## [Directions]
What lines in the records below contain the string "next"? Copy every one.

## [Record extracts]
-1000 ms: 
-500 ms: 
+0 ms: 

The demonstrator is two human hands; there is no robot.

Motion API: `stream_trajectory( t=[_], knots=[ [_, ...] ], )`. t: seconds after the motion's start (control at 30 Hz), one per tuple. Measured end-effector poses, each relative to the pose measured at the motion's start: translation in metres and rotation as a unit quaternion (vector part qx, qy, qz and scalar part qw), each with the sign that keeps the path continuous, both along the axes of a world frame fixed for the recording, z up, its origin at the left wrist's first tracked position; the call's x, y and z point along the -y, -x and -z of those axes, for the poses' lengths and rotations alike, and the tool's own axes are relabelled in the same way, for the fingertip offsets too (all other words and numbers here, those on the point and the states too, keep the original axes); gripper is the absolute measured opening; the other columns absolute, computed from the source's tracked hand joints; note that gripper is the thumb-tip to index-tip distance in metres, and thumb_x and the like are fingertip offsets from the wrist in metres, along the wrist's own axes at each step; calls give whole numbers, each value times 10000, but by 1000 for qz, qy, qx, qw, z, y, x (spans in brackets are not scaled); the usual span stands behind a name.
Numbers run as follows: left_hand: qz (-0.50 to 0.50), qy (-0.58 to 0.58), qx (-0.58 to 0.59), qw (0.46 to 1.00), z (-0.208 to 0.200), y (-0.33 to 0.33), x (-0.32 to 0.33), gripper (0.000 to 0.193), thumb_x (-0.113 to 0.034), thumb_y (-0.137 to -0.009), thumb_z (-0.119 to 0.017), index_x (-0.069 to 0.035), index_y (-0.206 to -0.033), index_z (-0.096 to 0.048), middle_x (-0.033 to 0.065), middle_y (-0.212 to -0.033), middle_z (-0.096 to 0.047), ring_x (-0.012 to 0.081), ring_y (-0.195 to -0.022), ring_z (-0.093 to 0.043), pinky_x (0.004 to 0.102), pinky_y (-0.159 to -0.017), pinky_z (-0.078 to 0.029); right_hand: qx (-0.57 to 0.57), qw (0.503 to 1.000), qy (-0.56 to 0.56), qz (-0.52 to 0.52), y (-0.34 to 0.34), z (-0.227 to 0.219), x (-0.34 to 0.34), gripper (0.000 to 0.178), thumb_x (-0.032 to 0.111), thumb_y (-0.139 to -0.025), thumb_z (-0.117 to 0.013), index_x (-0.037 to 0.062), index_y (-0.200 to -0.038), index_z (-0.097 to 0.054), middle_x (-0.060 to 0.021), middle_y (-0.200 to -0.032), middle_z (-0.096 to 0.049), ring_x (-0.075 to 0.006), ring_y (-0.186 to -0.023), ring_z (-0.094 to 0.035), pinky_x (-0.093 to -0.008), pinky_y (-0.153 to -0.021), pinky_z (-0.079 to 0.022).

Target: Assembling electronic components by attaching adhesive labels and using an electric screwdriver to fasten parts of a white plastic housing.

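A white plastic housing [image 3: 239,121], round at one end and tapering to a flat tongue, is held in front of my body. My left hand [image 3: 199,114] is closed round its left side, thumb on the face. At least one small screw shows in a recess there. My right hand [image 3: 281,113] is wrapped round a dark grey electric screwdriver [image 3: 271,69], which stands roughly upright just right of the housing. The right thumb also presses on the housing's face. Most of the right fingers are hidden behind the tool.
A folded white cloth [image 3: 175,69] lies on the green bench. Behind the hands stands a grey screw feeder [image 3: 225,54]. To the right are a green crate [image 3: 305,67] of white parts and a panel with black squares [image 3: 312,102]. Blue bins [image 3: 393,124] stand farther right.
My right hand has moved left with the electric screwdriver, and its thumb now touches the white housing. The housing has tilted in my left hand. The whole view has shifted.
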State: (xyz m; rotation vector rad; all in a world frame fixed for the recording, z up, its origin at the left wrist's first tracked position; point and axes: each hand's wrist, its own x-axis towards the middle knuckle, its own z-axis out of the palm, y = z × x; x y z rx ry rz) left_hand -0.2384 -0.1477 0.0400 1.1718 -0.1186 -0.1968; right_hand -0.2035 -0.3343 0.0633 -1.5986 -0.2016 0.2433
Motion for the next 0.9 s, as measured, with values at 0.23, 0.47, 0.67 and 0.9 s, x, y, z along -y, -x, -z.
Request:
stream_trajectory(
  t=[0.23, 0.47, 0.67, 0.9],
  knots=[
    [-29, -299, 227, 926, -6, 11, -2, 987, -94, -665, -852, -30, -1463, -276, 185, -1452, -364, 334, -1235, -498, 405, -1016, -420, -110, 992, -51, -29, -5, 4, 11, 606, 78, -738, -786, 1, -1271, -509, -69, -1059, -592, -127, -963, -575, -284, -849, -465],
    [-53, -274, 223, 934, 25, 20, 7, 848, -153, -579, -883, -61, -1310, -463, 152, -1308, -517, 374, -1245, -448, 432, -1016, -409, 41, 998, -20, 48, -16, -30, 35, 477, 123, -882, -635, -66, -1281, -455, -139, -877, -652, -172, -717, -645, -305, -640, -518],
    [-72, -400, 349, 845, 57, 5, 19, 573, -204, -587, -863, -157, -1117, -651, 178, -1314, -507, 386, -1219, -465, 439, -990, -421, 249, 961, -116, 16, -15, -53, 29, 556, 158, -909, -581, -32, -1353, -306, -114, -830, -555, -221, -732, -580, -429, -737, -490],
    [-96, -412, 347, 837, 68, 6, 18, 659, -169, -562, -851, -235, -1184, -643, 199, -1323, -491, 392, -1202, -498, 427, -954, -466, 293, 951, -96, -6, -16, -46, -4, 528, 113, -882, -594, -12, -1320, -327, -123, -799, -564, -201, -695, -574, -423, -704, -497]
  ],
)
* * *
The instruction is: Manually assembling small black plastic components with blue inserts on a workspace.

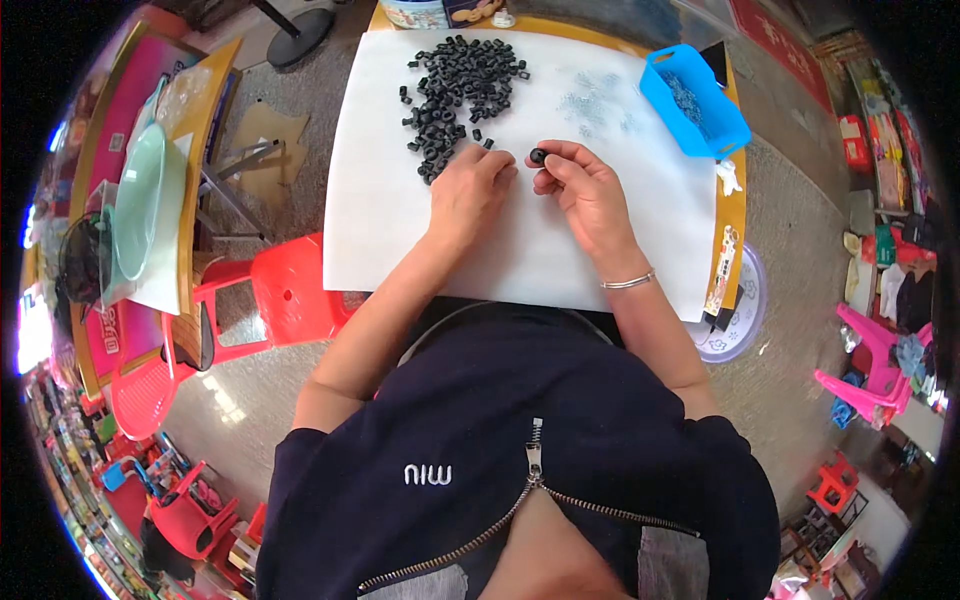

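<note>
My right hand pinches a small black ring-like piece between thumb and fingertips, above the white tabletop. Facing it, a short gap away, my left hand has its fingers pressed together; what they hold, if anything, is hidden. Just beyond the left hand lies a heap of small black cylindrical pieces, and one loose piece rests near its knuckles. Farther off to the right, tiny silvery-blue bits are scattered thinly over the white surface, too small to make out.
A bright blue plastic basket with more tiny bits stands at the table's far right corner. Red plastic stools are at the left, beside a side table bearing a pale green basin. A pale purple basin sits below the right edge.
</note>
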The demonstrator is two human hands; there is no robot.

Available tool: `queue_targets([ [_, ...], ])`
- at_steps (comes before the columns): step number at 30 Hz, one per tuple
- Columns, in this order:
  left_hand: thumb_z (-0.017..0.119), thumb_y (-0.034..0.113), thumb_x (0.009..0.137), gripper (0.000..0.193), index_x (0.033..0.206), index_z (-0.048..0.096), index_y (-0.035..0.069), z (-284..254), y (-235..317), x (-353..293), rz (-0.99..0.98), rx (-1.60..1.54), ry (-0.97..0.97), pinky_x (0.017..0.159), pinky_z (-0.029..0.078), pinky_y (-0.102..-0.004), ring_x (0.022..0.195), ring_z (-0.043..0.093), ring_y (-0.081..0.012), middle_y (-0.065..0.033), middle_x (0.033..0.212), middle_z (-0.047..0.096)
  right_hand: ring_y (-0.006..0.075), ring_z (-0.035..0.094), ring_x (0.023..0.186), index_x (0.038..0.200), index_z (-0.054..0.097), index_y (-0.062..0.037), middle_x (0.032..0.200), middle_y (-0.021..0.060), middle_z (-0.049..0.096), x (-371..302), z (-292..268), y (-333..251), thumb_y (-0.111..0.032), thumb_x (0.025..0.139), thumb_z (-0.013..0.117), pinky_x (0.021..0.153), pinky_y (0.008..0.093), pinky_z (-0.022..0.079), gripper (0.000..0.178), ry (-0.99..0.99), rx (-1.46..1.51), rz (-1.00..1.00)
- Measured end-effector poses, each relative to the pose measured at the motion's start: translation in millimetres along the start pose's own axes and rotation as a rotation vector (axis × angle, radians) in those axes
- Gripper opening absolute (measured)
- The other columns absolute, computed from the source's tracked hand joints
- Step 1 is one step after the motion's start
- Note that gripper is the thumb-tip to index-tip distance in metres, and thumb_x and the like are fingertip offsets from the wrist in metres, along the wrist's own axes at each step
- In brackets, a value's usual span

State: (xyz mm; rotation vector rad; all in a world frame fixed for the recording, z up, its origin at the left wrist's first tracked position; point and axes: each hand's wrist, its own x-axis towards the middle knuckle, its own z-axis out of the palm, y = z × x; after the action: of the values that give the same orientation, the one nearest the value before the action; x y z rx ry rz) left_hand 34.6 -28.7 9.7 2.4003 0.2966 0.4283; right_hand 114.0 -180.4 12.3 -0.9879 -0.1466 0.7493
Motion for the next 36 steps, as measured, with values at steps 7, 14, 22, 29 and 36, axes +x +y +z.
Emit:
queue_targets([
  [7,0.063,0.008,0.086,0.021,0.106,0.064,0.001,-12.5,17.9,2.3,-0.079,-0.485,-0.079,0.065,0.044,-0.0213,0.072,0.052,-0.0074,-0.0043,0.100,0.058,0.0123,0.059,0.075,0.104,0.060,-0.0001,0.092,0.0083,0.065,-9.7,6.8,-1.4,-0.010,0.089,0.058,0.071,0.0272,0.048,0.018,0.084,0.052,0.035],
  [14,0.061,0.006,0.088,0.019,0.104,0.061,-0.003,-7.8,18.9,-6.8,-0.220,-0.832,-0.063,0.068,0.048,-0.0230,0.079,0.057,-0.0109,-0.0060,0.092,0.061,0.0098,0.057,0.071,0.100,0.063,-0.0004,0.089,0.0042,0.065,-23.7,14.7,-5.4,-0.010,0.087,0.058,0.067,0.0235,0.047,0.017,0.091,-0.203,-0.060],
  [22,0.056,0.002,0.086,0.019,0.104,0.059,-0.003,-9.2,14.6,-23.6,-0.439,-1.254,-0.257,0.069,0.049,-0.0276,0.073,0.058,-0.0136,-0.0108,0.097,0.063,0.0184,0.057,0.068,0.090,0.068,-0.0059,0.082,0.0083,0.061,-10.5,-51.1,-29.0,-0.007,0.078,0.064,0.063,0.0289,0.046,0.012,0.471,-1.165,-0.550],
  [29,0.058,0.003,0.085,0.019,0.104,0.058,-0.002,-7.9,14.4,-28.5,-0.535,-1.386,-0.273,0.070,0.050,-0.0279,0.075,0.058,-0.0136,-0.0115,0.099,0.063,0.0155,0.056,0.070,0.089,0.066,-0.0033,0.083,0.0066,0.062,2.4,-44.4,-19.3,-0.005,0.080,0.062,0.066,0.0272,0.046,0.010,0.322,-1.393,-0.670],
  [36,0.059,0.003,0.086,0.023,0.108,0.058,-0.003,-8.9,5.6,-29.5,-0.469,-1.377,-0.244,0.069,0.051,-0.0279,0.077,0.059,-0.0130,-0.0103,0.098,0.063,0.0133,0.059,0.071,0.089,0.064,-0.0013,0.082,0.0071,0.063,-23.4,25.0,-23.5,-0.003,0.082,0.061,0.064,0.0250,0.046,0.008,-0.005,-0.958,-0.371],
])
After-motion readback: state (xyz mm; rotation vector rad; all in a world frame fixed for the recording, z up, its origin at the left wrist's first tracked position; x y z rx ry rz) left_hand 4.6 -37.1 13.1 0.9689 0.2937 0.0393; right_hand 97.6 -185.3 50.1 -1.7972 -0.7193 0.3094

## [Response below]
Motion for the next 0.9 s, as measured, with values at 0.23, 0.47, 0.67 and 0.9 s, x, y, z along -y, -x, -z.
Motion for the next 36 steps, as measured, with values at steps 7, 14, 22, 29 and 36, axes +x +y +z.

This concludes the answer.